What is expected. Every line of the data below should be written out word for word.
╔══
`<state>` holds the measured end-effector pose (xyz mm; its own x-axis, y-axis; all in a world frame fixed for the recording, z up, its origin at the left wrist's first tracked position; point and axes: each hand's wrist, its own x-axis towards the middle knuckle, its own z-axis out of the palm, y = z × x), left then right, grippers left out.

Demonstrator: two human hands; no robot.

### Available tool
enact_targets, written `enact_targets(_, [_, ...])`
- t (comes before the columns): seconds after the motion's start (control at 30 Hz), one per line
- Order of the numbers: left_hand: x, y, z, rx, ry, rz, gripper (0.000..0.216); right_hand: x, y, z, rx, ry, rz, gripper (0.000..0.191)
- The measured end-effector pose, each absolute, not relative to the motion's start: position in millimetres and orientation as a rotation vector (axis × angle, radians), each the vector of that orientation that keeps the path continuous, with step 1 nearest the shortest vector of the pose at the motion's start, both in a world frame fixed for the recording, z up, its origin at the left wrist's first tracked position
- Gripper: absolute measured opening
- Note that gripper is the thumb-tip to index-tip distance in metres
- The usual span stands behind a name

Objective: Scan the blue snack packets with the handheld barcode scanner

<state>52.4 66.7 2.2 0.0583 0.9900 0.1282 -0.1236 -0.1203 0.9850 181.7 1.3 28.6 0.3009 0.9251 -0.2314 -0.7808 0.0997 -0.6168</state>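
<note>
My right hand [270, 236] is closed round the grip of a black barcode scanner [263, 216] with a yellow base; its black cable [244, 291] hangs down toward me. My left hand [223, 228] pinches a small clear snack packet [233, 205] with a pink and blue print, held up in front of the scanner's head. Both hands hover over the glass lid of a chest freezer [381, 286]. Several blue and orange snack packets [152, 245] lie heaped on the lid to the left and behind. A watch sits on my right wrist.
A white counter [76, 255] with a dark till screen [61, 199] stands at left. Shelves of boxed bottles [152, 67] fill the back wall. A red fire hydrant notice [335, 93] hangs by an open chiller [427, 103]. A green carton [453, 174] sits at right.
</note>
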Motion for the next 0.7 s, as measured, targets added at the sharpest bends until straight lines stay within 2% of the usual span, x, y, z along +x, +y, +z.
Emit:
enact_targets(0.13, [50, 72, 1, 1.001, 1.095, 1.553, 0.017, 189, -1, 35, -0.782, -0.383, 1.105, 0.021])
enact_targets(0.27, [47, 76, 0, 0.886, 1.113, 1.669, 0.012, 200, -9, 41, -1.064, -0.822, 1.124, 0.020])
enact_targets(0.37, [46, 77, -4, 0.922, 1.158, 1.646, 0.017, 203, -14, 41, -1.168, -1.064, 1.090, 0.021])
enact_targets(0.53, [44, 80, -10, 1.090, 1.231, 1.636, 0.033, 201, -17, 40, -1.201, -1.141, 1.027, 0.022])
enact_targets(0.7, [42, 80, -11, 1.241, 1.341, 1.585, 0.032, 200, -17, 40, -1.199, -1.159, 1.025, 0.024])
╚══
Result of the exercise.
`<state>` holds the measured end-effector pose (xyz mm; its own x-axis, y-axis; all in a world frame fixed for the recording, z up, its origin at the left wrist's first tracked position; point and axes: each hand's wrist, its own x-axis towards the middle knuckle, its own z-axis out of the palm, y = z × x), left then right, grippers left out.

Demonstrator: two human hands; no robot.

### Available tool
enact_targets, written `enact_targets(_, [_, ...])`
- t (comes before the columns): seconds after the motion's start (control at 30 Hz), one per line
- Order of the numbers: left_hand: x, y, z, rx, ry, rz, gripper (0.000..0.216); right_hand: x, y, z, rx, ry, rz, gripper (0.000..0.191)
- The measured end-effector pose, each absolute, not relative to the motion's start: position in millimetres and orientation as a rotation vector (axis × angle, radians), each the vector of that orientation that keeps the path continuous, with step 1 nearest the shortest vector of the pose at the motion's start, both in a world frame fixed for the recording, z up, its origin at the left wrist's first tracked position
- Gripper: absolute measured opening
- Note that gripper is the thumb-tip to index-tip distance in metres
- The usual span stands behind a name

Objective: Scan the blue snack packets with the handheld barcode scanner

<state>52.4 66.7 2.2 0.0583 0.9900 0.1282 -0.1236 -0.1203 0.9850 181.7 1.3 28.6 0.3009 0.9251 -0.2314 -0.7808 0.0997 -0.6168</state>
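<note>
My right hand [270, 236] is closed round the grip of a black barcode scanner [263, 216] with a yellow base; its black cable [244, 291] hangs down toward me. My left hand [223, 228] pinches a small clear snack packet [233, 205] with a pink and blue print, held up in front of the scanner's head. Both hands hover over the glass lid of a chest freezer [381, 286]. Several blue and orange snack packets [152, 245] lie heaped on the lid to the left and behind. A watch sits on my right wrist.
A white counter [76, 255] with a dark till screen [61, 199] stands at left. Shelves of boxed bottles [152, 67] fill the back wall. A red fire hydrant notice [335, 93] hangs by an open chiller [427, 103]. A green carton [453, 174] sits at right.
</note>
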Motion for the next 0.7 s, as measured, targets added at the sharpest bends until straight lines stay within 2% of the usual span, x, y, z along +x, +y, +z.
Emit:
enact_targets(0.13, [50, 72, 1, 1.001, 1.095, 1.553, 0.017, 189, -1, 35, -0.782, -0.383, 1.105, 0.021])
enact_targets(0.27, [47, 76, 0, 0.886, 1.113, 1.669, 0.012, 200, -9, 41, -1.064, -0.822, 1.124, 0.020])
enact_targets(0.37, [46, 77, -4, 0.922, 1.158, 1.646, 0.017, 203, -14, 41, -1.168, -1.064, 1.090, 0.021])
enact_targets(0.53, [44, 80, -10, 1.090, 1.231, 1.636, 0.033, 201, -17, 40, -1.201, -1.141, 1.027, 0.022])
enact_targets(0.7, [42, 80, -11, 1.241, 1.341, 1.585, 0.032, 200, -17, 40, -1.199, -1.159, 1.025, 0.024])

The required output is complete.